Un phénomène qui, du reste, n’est pas en soi anormal puisque les hôpitaux sont publiques et ouverts à tous les algériens mais dans le cas de l’EH Dr Benzerdjeb l’abus est patent. D’autant que la plupart des hôpitaux du pays recèle et des compétences et des moyens suffisants. Dans leur exposé les membres de l’APW ont aussi souligné les besoins élémentaires des différentes polycliniques et leur prise en charge matérielle en les dotant d’appareils de radio, de chirurgie dentaire, de produits de laboratoire et de diagnostic médical.

La question récurrente des ambulances a également retenu l’attention des élus qui ont proposé que chaque centre de santé soit équipé d’un véhicule médicalisé. De plus il y a lieu de procéder à des aménagements dans les unités de soins de l’intérieur de la Wilaya comme à Ain Tolba, Oulhaça qui sera prochainement dotée d’un hôpital de 120 lits, Hassi El-Ghella, Tamazoura, Oued Sebbah etc..

La commission n’a pas omis de rappeler la nécessité de remplacer l’actuelle bâtisse abritant le service des urgences médicales et chirurgicales par une structure moderne répondant aux normes internationales. Le Wali dans son intervention préliminaire a informé l’assistance de la décision du ministère de la santé qui vient de notifier son accord pour la conversion de l’ancienne maternité en service des urgences. Cette dernière d’après ce que nous savons mérite une expertise approfondie au niveau de la structure du sol afin d’éliminer tout risque probable. Sa position est un atout puisque elle est mitoyenne à l’hôpital Ahmed Médeghri. Le secteur a assurément progressé grâce aux investissements engagés par l’État et aux efforts constants des autorités locales sachant que la santé constitue une préoccupation majeure des citoyens.

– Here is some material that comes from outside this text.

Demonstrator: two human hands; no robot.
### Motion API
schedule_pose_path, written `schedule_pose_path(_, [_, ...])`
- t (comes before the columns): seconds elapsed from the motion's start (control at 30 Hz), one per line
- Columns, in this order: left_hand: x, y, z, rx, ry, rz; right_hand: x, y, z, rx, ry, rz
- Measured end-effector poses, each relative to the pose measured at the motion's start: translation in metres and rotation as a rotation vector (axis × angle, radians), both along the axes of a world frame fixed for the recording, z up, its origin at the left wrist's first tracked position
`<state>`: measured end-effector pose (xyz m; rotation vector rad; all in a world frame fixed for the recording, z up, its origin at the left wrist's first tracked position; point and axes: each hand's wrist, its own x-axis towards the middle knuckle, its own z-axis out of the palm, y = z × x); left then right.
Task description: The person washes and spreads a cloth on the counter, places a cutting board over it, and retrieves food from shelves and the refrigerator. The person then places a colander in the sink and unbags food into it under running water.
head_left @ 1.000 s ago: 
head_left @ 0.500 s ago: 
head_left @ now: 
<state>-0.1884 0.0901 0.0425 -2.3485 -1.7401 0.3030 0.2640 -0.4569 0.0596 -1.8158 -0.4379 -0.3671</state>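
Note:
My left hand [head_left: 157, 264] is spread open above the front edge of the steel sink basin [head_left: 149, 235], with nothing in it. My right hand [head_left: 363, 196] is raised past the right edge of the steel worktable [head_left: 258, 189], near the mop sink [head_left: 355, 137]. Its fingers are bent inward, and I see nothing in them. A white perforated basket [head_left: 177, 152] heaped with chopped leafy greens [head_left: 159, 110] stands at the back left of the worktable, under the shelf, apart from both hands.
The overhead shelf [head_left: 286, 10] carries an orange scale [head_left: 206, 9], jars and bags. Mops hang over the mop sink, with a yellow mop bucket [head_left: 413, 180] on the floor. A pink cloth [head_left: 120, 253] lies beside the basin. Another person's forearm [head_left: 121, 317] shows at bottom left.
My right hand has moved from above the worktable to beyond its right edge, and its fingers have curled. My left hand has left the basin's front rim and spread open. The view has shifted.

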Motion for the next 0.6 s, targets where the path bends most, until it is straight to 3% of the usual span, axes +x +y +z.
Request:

La Wilaya d’Ain Temouchent a grandement étoffé son potentiel sanitaire . Il s’agira de combler les lacunes soulevées notamment par une meilleure prise en charge des questions liées à l’imagerie médicale et aux analyses de laboratoire qui reviennent chères voire impossibles à réaliser quand les ressources du malade sont faibles. Un système de santé performant et surtout proche des personnes démunies, voilà la finalité de la politique souhaitée par les populations. En obtenant l’inscription d’un établissement hospitalier de 120 lits dans une zone reculée comme Oulhaça le Wali Mr Mabrouk ouled Abdennebi s’inscrit dans cette optique.